### To do
Each line from the start of the listing below through the line containing "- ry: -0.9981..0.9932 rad" should be reproduced exactly, with no others.

### Given material

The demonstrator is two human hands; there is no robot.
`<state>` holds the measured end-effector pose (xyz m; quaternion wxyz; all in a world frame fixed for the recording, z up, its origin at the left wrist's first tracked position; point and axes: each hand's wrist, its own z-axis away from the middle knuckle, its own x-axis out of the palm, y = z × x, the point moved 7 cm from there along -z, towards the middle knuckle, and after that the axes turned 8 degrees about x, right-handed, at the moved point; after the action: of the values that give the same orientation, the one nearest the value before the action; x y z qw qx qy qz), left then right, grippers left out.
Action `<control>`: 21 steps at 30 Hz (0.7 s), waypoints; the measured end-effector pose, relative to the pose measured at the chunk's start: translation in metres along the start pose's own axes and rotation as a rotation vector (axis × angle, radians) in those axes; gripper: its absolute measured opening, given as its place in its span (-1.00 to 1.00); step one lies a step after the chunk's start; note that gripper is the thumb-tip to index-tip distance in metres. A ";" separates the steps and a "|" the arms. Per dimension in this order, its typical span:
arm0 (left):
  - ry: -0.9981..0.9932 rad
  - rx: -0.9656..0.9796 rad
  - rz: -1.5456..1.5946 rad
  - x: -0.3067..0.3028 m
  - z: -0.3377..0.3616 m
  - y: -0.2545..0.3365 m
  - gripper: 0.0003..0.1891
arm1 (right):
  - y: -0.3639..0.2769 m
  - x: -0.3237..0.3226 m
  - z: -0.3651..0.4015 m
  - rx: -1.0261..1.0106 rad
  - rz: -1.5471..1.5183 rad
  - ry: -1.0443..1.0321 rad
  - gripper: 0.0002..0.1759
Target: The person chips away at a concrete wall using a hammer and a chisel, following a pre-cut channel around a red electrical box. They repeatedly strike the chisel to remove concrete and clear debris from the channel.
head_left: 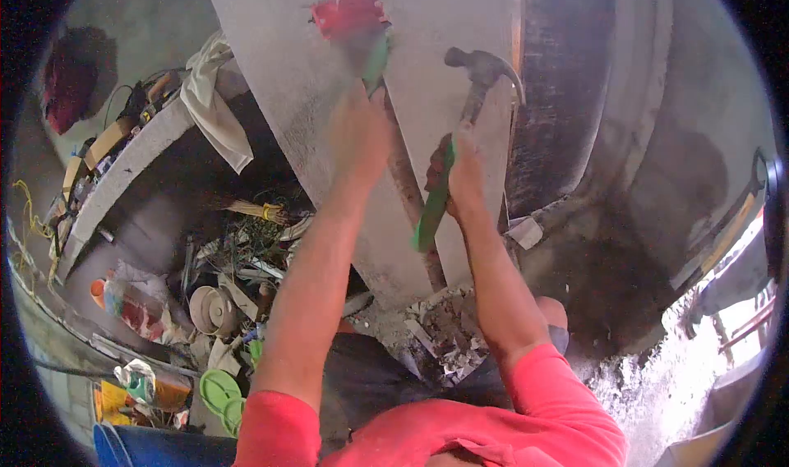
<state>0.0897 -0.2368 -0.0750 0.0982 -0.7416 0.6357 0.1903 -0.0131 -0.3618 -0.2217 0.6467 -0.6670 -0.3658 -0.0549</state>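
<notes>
My left hand (pixel 360 134), smeared by motion, is closed around a blurred tool with a green part (pixel 376 60) and a broad red end (pixel 349 15) that overlaps the grey wall face (pixel 288 64); I cannot tell its exact kind. To its right, my right hand (pixel 464 171) grips a claw hammer (pixel 481 73) by its green handle, head upward and claw to the right. Between the hands, a long brownish strip (pixel 407 184) runs down the wall. Broken plaster rubble (pixel 452 327) lies at the wall's foot, between my legs.
At left, a curved ledge (pixel 140 151) carries assorted items and a draped white cloth (pixel 214 105). Below it are piled debris, a plastic bottle (pixel 131 307) and green slippers (pixel 220 391). A blue drum (pixel 160 446) stands lower left. A dark panel (pixel 563 81) rises right of the wall.
</notes>
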 end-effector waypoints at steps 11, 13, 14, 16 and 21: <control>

### Completed exercise
The demonstrator is two human hands; there is no robot.
`<state>` holds the measured end-effector pose (xyz m; quaternion wxyz; all in a world frame fixed for the recording, z up, its origin at the left wrist's first tracked position; point and axes: each hand's wrist, its own z-axis away from the middle knuckle, its own x-axis out of the palm, y = z × x, the point moved 7 cm from there along -z, towards the middle knuckle, and after that the axes turned 8 degrees about x, right-handed, at the moved point; after the action: of the values that give the same orientation, the one nearest the value before the action; x y z qw qx qy qz), left then right, grippers left out.
Action `<control>`: 21 steps at 30 Hz (0.7 s), waypoints; the measured end-effector pose, relative to the pose measured at the chunk's start: translation in metres along the start pose's own axes and rotation as a rotation vector (axis × angle, radians) in those axes; gripper: its absolute measured opening, given as its place in its span (-1.00 to 1.00); step one lies a step after the chunk's start; note that gripper is the thumb-tip to index-tip distance in metres. A ";" separates the steps and a "|" the arms. Per dimension in this order, its typical span:
arm0 (left):
  - ry: -0.9981..0.9932 rad

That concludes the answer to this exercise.